La cuestión ha sido objeto de expresa consideración por la Jurisprudencia. En efecto, la STS de 29-11-2001 citando la STC de 22-1-1999 y la del TS de 5-4-1995 , expresa lo siguiente: 'el comienzo del nacimiento pone fin al estadio fetal y, por consiguiente, se transforma en persona lo que antes era un feto (...).No existe en Derecho Penal un precepto que señale, como sucede en el Código Civil, la delimitación a los efectos pertinentes, de la consideración jurídica de persona, pero no cabe duda que la conceptuación de persona, a partir del momento en que se inicia el nacimiento, se sitúa en la línea de la mayor efectividad de los derechos a la vida, a la integridad física y a la salud que proclaman los artículos 15 y 43 de nuestra Constitución . La sentencia proclama, en suma, que el ser humano, cuyo nacimiento se ha iniciado, constituye el bien jurídico protegido y al mismo tiempo el objeto que sufre la acción u omisión que como delitos de homicidio o lesiones se tipifican en el Código Penal. No son, pues, los delitos de aborto ni de lesiones al feto los que procede examinar. No es la salud, integridad o vida del feto lo que se pone en peligro sino la salud e integridad física de una 'persona', el otro, al que se refiere el artículo 147 del vigente Código Penal '. Como en este caso la muerte se produjo una vez iniciado el nacimiento, la calificación efectuada en la sentencia es correcta.

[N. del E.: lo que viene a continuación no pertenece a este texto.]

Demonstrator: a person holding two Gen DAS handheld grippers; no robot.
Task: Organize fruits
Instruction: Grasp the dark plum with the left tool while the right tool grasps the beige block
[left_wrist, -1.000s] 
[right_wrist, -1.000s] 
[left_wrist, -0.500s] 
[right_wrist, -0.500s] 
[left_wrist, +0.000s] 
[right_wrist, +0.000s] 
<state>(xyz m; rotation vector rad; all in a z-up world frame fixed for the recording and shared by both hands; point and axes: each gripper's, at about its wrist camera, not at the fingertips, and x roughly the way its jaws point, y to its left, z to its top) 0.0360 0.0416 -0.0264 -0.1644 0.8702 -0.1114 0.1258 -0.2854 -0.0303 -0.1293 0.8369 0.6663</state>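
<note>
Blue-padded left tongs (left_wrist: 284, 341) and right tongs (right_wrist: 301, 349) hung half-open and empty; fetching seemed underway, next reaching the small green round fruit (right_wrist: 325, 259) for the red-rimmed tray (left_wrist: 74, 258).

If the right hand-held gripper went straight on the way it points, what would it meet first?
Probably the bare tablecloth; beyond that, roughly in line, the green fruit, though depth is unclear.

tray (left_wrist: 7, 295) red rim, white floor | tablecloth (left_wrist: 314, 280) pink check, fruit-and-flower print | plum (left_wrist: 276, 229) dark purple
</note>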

De la prueba pericial, en este extremo coincidente, en todas las practicadas, el feto nace a las 19:00 horas con test de Apgar de o, pero se logra reanimar y fallece a las 17 horas de vida extrauterina, por lo tanto como ya hemos dicho la calificación jurídica consideramos es la adecuada, pues la muerte del feto no es intrautero sino extrautero.

Por todo lo anterior procede desestimar los motivos que denuncian infracción de normas sustantivas por indebida aplicación del art. 142 del C.P .

SEXTO.-Recurso de la aseguradora MAPFRE. La aseguradora tras reconocer su falta de legitimación, para impugnar cualquier cuestión en relación con la responsabilidad penal, sostiene que la cuantía en la que se fija la responsabilidad civil, así como los intereses del art. 20 LCS , son excesivos.

No aporta la apelante ni un solo argumento que justifique un cambio de criterio es estos extremos en esta alzada. Se ha fijado la responsabilidad civil en 150.000 €, cantidad que consideramos proporcionada en los términos que se consignan en la sentencia apelada, así como también la fijación de los intereses, desde junio de 2007 que es cuando los imputados aportan las pólizas de aseguramiento. Dando en este extremo por reproducidos todos y cada uno de los argumentos de la juez de la Instancia en esta materia.

Así, en ejercicio de la potestad jurisdiccional que nos ha conferido la Constitución Española, y en nombre de Su Majestad El Rey.

Fallo

Desestimamosel recurso de apelación interpuesto por Dª Yolanda Alonso Álvarez Procuradora de los Tribunales y de D. Leandro , así como el formulado por la Procuradora Dª Carmen Echevarría Terroba en nombre y representación de Dª María Dolores y Socorro , y el que formula la Procuradora Dª Adela Cano Lantero en nombre de MAFRE SEGUROS DE EMPRESA SA.

Estimamosel recurso formulado por la Procuradora Dª Carmen Echevarría Terroba en nombre y representación de Dª. Socorro , todos ellos formulados contra la sentencia dictada por la Iltma. Sra. Magistrada-Juez del Juzgado de lo Penal núm.29 de Madrid de fecha 3 de noviembre de 2011 , y a los que este procedimiento se contrae, debemos REVOCAMOS PARCIALEMNTE LA MISMA, en el sentido de ABSOLVER a Socorro del delito de Homicidio Imprudente del que venía siendo condenada. CONFIRMANDOSE EL RESTO DE LOS PRONUNCIAMIENTOS contenidos en aquella, declarando de oficio las costas causadas en esta alzada.

Siendo firme esta Sentencia desde ésta fecha, por no caber contra ella recurso alguno, devuélvase la causa original junto con su testimonio al Juzgado de procedencia, una vez notificada a las partes, para su ejecución y cumplimiento.

Así por ésta nuestra Sentencia, lo pronunciamos, mandamos y firmamos.

PUBLICACIÓN.-Leída y publicada fue la anterior sentencia por la Ilma. Sra. Magistrada Ponente estando celebrando audiencia pública. Doy fe.